Listed records:
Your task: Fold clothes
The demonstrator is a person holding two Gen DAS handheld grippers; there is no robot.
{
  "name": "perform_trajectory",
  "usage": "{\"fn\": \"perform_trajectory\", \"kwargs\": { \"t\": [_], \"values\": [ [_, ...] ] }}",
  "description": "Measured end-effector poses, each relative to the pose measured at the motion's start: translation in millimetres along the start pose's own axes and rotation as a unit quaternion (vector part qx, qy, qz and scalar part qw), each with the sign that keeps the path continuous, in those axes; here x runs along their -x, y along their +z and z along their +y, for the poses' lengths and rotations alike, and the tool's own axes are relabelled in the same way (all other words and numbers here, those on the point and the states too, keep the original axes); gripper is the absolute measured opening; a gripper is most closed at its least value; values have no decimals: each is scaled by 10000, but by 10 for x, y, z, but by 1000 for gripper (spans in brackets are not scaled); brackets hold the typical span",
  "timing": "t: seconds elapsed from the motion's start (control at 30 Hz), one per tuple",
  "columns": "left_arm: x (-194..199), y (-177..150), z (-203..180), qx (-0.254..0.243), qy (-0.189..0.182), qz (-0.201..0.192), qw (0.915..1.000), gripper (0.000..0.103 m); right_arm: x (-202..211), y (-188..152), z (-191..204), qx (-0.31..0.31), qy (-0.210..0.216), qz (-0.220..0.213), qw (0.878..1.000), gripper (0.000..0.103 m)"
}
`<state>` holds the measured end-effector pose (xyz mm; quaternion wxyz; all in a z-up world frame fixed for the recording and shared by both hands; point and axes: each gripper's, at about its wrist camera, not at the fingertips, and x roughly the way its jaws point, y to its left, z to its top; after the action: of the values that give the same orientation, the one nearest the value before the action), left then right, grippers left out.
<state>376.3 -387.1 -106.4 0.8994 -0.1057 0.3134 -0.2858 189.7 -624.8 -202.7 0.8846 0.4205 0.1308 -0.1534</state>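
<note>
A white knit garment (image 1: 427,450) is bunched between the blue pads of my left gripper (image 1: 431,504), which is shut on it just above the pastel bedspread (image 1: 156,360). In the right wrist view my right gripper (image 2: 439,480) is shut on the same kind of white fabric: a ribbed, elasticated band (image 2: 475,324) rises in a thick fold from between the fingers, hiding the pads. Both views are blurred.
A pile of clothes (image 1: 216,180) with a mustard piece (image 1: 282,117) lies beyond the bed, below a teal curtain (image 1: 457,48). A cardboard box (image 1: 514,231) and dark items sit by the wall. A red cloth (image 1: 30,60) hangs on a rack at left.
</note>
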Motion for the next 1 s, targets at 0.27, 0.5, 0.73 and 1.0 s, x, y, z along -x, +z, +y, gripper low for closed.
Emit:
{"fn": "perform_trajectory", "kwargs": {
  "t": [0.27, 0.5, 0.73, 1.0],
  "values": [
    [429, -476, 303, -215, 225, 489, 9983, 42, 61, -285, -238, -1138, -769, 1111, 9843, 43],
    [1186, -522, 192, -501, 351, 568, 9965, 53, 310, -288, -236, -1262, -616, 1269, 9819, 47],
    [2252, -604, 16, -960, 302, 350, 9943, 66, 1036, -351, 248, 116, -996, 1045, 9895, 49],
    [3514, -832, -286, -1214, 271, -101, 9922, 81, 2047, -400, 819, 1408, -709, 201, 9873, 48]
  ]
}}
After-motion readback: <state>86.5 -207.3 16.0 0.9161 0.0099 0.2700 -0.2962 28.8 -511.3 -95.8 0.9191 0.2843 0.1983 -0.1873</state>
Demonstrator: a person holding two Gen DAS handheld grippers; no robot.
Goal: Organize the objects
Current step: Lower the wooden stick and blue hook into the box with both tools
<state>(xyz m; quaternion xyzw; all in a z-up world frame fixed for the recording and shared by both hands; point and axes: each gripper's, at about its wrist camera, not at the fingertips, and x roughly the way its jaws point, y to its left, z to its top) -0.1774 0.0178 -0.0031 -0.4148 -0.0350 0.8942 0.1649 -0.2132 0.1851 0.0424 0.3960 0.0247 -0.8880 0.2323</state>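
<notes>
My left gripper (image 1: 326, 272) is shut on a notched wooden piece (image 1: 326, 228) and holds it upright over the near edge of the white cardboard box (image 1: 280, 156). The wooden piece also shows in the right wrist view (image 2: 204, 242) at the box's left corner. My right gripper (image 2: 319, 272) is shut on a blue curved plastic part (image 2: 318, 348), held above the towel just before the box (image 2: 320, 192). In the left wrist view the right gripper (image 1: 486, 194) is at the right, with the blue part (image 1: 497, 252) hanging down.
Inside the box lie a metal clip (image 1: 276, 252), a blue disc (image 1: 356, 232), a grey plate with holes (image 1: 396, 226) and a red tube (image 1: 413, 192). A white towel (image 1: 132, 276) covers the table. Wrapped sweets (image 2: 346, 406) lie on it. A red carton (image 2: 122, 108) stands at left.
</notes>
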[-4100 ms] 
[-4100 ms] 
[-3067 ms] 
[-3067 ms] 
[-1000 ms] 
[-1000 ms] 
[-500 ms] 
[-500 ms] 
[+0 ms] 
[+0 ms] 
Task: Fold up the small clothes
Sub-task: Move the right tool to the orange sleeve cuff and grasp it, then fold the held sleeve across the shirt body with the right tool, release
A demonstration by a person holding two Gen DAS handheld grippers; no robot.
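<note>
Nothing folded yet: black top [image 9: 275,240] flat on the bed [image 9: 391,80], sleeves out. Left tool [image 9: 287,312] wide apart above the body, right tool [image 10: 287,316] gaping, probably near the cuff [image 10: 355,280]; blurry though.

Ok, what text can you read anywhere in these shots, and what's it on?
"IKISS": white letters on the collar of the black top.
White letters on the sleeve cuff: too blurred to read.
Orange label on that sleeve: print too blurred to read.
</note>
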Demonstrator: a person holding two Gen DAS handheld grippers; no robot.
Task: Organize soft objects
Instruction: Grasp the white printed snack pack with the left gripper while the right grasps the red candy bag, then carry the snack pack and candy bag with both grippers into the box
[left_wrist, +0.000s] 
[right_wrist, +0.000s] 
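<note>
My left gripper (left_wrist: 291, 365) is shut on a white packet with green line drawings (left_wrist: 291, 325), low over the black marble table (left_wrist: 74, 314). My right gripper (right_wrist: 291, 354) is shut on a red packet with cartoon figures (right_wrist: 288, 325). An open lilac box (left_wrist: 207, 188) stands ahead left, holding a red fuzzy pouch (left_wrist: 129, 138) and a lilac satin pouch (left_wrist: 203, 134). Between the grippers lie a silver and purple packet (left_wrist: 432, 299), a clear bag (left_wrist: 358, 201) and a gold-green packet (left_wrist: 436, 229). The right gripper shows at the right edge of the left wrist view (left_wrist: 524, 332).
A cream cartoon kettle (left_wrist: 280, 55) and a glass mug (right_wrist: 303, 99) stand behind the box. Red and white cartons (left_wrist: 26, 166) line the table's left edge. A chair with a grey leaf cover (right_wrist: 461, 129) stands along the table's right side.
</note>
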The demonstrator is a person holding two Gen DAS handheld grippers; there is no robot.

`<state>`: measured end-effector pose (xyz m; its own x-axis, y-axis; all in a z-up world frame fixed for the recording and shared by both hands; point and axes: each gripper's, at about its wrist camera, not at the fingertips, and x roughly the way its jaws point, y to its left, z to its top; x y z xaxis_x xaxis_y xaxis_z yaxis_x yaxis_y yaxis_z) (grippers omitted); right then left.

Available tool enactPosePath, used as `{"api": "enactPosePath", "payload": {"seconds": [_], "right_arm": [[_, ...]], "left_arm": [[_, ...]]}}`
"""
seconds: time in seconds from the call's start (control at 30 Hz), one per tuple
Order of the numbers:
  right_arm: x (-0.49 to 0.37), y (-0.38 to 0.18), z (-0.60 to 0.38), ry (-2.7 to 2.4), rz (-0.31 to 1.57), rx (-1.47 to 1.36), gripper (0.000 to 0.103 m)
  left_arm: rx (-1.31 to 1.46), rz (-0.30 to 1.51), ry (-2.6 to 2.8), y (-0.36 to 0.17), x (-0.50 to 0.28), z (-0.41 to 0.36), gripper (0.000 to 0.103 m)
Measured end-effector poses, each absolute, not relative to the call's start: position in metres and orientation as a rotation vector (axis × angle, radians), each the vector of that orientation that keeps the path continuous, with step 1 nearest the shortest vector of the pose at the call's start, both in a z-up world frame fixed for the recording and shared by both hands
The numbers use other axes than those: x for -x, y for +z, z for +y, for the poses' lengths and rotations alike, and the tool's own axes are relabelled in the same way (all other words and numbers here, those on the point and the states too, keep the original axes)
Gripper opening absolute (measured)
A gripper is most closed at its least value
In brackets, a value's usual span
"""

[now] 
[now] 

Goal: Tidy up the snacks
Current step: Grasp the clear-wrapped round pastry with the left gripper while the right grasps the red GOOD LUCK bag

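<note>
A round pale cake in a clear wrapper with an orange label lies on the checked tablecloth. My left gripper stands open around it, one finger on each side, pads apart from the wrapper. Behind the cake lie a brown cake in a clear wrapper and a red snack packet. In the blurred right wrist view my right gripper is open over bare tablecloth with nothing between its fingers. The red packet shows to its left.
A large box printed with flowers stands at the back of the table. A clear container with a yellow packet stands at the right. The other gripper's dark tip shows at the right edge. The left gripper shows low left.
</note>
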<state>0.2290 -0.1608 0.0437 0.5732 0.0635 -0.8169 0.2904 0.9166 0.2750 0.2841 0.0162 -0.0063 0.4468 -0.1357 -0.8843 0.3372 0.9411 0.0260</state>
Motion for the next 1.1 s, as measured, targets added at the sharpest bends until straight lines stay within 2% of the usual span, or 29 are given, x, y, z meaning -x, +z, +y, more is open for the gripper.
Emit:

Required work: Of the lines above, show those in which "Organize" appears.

Answer to this problem:
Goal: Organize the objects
Task: Organize soft objects

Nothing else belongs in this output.